Появляется невысокая женщина.
– Добрый день.
– Добрый… Нина здесь?
– Выгуливает собаку. Чем вам помочь?
– Понимаете, я взяла котенка и… хочу усыновить второго.
Коллега Нины улыбается и ведет меня на территорию котов и кошек. Пахнет какашками и чистящим средством.
– Мы не успели помыть лотки, – объясняет она.
Некоторые постояльцы смотрят на меня с опаской. Другие подкрадываются, обнюхивают, трутся об ноги.
– В Рождество никого не усыновляют, – сообщает помощница Нины.
– Почему?
– Мы закрыты.
– Но… именно в Рождество это и нужно делать!

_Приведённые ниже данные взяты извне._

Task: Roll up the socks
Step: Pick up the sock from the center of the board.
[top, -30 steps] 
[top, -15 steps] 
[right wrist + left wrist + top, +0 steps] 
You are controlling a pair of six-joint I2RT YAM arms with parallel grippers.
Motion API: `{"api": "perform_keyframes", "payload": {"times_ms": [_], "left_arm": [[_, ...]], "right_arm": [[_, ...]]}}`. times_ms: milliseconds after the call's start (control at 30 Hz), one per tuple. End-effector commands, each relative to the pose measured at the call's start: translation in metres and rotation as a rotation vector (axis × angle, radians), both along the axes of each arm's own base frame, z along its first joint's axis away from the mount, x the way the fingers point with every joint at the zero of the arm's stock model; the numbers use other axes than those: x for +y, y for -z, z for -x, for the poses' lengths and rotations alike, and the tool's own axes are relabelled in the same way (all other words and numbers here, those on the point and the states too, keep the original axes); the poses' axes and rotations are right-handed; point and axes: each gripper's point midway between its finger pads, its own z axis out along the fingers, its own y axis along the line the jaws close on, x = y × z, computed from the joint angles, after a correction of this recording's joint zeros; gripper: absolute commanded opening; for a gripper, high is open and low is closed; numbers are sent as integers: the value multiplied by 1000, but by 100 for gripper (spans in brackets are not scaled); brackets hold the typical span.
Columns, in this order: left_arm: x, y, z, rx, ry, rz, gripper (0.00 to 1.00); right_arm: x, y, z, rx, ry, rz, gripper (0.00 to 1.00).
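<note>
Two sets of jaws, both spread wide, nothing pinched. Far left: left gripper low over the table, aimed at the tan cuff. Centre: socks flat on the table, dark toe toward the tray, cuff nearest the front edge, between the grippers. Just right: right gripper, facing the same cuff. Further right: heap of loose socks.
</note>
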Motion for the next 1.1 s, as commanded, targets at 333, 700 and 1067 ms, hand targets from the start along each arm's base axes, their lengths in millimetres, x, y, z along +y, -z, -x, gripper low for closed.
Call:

– Верно, – соглашается она. – Как вас зовут?
– Виржини.
Она всматривается в мое лицо.
– Какой он, ваш воспитанник?
– Маленький. Совсем маленький. Черный. С розовым носиком. У котов ведь нос на личике, верно?
– На мордочке.
Появляется продрогшая Нина. Она дует на руки в толстых шерстяных перчатках, видит меня и спрашивает – почти испуганно:
– Что ты здесь забыла?
– Счастливого Рождества, Нина.
– Она пришла за котом, – мягким тоном сообщает ее сотрудница, как будто просит прощения за то, что впустила меня.
– Ты потеряла Николя? – ужасается Нина. Она в панике.
– Конечно нет. Просто боюсь, что ему скучно.
– Справишься с двумя? Сумеешь делать все как надо?
Тон злой, резкий. Маленькая личная месть. Не могу осуждать ее за это…
– Да. Думаю, что сумею.
– Пошли.
Мы пересекаем коридор и входим в жарко натопленное помещение.